3 – « A lui soit la gloire éternellement ! » : v. 33-36   
 
 
            Dieu est fidèle pour accomplir ce qu'Il a promis Nous comprenons que ce chapitre se termine sur une note de louange et d'adoration devant la grandeur des pensées et des conseils divins.
            Nous pouvons dire avec l'apôtre : « O profondeur des richesses et de la sagesse et de la connaissance de Dieu ! » (v. 33). Oui, « ses jugements sont insondables », ses pensées sont bien au-dessus de nos pensées, et ses voies ne sont pas nos voies !
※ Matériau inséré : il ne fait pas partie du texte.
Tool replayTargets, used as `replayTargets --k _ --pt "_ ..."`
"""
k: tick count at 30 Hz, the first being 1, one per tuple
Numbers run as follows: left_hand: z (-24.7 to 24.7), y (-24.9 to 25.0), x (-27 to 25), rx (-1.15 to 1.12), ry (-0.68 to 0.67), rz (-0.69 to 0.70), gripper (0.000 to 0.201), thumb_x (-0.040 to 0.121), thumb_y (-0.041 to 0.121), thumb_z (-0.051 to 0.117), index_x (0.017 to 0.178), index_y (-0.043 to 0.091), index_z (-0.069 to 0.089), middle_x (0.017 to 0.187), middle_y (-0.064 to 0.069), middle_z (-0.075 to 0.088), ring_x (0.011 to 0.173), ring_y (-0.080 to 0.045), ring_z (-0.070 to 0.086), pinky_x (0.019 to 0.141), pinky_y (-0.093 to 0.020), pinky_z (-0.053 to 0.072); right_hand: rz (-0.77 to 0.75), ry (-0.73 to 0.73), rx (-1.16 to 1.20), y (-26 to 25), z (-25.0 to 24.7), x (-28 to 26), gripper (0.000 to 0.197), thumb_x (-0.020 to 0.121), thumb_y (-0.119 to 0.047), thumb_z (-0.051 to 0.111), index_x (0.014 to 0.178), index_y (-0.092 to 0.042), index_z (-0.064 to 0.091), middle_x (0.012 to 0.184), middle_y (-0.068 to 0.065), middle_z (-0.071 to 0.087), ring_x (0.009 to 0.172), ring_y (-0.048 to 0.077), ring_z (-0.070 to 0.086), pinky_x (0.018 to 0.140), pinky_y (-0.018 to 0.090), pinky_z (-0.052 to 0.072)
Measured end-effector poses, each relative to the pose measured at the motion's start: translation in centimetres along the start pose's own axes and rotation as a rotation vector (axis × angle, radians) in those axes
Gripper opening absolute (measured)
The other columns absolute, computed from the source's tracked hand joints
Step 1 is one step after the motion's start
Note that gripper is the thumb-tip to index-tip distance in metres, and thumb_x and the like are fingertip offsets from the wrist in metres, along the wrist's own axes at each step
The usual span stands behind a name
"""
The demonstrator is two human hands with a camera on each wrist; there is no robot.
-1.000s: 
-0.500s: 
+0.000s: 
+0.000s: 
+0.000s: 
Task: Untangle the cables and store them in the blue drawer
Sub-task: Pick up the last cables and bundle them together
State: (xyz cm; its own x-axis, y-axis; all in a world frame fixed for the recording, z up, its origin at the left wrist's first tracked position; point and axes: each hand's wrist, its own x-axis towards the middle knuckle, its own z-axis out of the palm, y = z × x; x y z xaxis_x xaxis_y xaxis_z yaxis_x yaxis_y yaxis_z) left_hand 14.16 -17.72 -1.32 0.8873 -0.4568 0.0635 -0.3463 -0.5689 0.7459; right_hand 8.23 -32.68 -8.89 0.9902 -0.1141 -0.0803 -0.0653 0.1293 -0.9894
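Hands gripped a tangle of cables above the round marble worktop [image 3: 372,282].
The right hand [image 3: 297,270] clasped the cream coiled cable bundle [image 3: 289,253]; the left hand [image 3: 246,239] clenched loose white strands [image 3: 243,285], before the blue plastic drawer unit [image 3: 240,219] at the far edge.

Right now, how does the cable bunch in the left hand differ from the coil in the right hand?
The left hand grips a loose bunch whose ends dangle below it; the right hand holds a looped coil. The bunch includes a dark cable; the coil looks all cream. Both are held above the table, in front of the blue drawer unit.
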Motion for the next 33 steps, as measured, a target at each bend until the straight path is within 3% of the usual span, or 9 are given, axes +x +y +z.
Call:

            « Qui a mesuré les eaux dans le creux de sa main, et réglé les cieux avec l'empan, et mesuré dans un boisseau la poussière de la terre ?… Qui a dirigé l'Esprit de l'Eternel, et l'a instruit comme l'homme de son conseil ? Avec qui a-t-il tenu conseil, et qui lui a donné de l'intelligence, et l'a instruit dans le sentier du juste jugement, et lui a enseigné la connaissance, et lui a fait connaître le chemin de l'intelligence ? …Levez les yeux en haut, et voyez ! Qui a créé ces choses, faisant sortir par nombre leur armée ? Il les appelle toutes par nom. Par la grandeur de son pouvoir et de sa force puissante, pas une ne manque … Ne sais-tu pas, n'as-tu pas entendu, que le Dieu d'éternité, l'Eternel, créateur des bouts de la terre, ne se lasse pas et ne se fatigue pas? On ne sonde pas son intelligence » (Es. 40 : 12-14, 26, 28). Dieu est incomparable, nous admirons sa grandeur dans l'oeuvre de la création, et combien plus encore dans celle de la rédemption.
 
            « Qui lui a donné le premier, pour qu'il lui soit rendu ? » (v. 35). Dieu est celui qui donne, et que pourrions-nous apporter à Dieu à qui appartiennent toutes choses ? Comme David nous pouvons dire : « Tout vient de toi, et ce qui vient de ta main, nous te le donnons » (1 Chr. 29 : 14). 
            « Tout ce qui nous est donné de bon, et tout don parfait descendent d'en haut, du Père des lumières, en qui il n'y a pas de variation ni d'ombre de changement  » (Jac. 1 : 17).
            « Grâces à Dieu pour son don inexprimable » (2 Cor. 9 : 15) !
 
            La louange s'élève du coeur de l'apôtre en considérant ce que Dieu a fait, l'infini de sa grâce et de son amour à l'égard de sa créature, et il peut s'écrier : « Car de lui, et par lui, et pour lui, sont toutes choses ! A lui la gloire éternellement ! Amen » (v. 36).
 
            On aurait pu penser que l'épître aux Romains allait s'arrêter là, sur un tel accent de louange. Mais Dieu vient dire maintenant : Vous connaissez ces choses, les croyez-vous vraiment et êtes-vous prêts à les mettre en pratique ? Le Seigneur Jésus avait dit à ses disciples : « Si vous savez ces choses, vous êtes bienheureux si vous les faites » (Jean 13 : 17). Aussi avons-nous dans les chapitres qui suivent des exhortations pratiques qui concernent notre vie quotidienne avec cette certitude que, pour y répondre en quelque mesure, nous pourrons toujours compter sur les compassions de Dieu (12 : 1).